The point is not to replace a responder. The point is to shorten the first-pass
evidence collection loop while keeping every action reviewable.

What this refuses to do

Open Investigator does not:

isolate hosts
block IPs
kill suspicious processes
delete WebShells
disable users
restart services
change firewall rules
edit the registry
install agents
replace EDR, SIEM, or SOAR

Those are response actions, not first-pass investigation actions.

Java memory-shell example

Java investigations show why the boundary matters.

Default Java checks are low impact:

oi java -s 14d
oi mem -s 14d

They inspect process command lines, JVM options, -javaagent, -agentlib,
JDWP, Xbootclasspath, jps, jcmd VM.command_line, web logs, recent
Java/web file changes, and related process or network context.

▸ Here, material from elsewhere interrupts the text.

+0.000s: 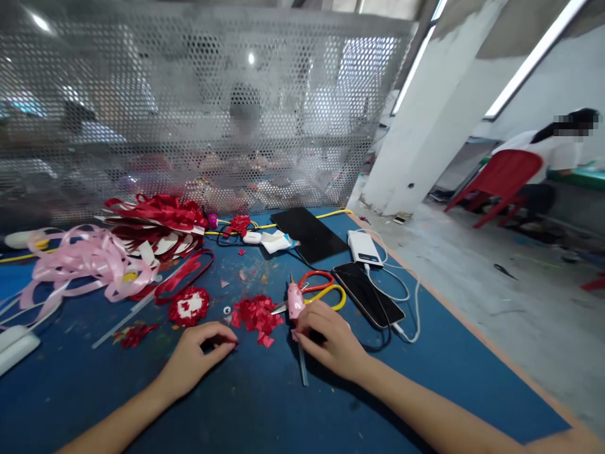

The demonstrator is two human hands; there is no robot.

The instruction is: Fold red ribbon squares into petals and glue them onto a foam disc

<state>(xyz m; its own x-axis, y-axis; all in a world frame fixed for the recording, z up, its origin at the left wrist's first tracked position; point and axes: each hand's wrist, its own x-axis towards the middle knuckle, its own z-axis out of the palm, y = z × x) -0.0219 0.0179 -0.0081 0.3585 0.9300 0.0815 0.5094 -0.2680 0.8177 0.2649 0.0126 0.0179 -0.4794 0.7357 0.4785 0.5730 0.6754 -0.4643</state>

Deeper JVM inspection is explicit:

oi mem -s 14d -m inv --java-deep

Heavy artifacts are separate approvals:

oi mem -s 14d -m inv --java-deep --heap-dump
oi mem -s 14d -m inv --java-deep --jfr-dump

Ordinary oi sh and AI oi_ro_run cannot bypass those gates to create heap or
JFR dumps.

A practical trust checklist

Before using any AI incident investigation tool on a real host, ask:

Can the AI mutate the host?
Can it run arbitrary shell?
Are commands and denials logged?
Are evidence records preserved separately from the summary?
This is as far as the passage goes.